1.1 Grice’s Cooperative Principle and maxims of conversation

As humans we are social beings and when we talk we usually talk with or to others (unless we do a monologue). Paul Grice, an English language philosophe, argues that speakers intend to be cooperative when they talk. For Grice, cooperative means that the speaker knows that each utterance is a potential interference in the personal rights, autonomy and wishes ( a potential face-threatening act) of the other. That is why we have to shape our utterances in a certain way. Grice formulated the principle of cooperation that underlies conversation, as follows:

Make your conversational contribution such as is required, at the stage at wich it occurs, by the accepted pupose or direction of the talk exchange in which you are engaged(Grice 1975:45)
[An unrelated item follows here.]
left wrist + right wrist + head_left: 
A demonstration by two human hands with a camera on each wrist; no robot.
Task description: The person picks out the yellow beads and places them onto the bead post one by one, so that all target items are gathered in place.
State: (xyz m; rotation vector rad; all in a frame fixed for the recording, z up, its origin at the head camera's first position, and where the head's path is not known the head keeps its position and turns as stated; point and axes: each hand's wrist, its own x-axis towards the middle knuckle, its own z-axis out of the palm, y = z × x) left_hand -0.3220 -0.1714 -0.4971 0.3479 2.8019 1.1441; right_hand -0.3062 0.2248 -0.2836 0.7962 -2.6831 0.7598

Grice’s cooperative principle is a set of norms that are expected in conversations. It consists of four maxims, we have to follow in order to be cooperative and understood:

  • Maxim of quality : As speaker we have to tell the truth or something that is provable by adequate evidence.
  • Maxim of quanity: We have to be as informative as required, we should not say more or less.
  • Maxim of relation: Our response has to be relevant to the topic of discussion.
  • Maxim of manner: We have to avoid ambiguity or obscurity; we should be direct and straightforward.


Yet, successful communication does not only depend on WHAT we are saying but also on HOW we are saying something!